- Work item -
Transcribe exactly the first line of the listing below and each line that follows it, ending with the line that contains "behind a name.", and omit the remainder.
--- --- ---
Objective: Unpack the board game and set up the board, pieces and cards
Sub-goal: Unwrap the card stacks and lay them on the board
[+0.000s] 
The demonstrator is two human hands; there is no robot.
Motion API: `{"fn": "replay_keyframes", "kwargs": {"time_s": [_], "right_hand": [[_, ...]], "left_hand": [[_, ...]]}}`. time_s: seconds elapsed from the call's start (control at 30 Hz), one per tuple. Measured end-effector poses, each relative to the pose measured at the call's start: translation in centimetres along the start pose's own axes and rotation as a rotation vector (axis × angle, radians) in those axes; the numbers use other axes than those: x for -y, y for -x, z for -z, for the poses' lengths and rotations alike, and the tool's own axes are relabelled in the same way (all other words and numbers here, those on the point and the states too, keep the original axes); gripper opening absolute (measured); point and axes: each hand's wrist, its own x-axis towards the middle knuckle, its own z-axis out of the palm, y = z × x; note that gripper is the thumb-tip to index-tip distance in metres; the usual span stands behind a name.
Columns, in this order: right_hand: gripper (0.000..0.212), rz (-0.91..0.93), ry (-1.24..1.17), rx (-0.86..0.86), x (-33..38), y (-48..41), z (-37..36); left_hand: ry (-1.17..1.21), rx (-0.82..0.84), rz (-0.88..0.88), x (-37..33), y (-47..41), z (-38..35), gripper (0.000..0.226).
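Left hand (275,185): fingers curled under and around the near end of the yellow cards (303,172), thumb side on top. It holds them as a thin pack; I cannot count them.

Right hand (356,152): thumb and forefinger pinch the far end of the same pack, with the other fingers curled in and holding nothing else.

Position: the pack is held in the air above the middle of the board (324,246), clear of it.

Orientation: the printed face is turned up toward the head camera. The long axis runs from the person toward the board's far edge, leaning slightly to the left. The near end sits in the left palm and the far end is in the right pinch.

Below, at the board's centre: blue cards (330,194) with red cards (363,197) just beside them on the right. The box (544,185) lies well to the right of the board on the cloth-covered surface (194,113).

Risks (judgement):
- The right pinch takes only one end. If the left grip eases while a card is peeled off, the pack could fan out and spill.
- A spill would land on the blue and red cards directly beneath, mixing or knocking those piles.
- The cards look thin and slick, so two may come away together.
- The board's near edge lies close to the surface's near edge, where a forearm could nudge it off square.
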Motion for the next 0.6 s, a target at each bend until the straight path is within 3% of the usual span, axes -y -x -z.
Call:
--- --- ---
- Expected answer -
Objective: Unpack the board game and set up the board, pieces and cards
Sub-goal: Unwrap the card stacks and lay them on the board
[+0.000s] 
The demonstrator is two human hands; there is no robot.
Motion API: `{"fn": "replay_keyframes", "kwargs": {"time_s": [_], "right_hand": [[_, ...]], "left_hand": [[_, ...]]}}`. time_s: seconds elapsed from the call's start (control at 30 Hz), one per tuple. Measured end-effector poses, each relative to the pose measured at the call's start: translation in centimetres along the start pose's own axes and rotation as a rotation vector (axis × angle, radians) in those axes; the numbers use other axes than those: x for -y, y for -x, z for -z, for the poses' lengths and rotations alike, and the tool's own axes are relabelled in the same way (all other words and numbers here, those on the point and the states too, keep the original axes); gripper opening absolute (measured); point and axes: each hand's wrist, its own x-axis towards the middle knuckle, its own z-axis out of the palm, y = z × x; note that gripper is the thumb-tip to index-tip distance in metres; the usual span stands behind a name.

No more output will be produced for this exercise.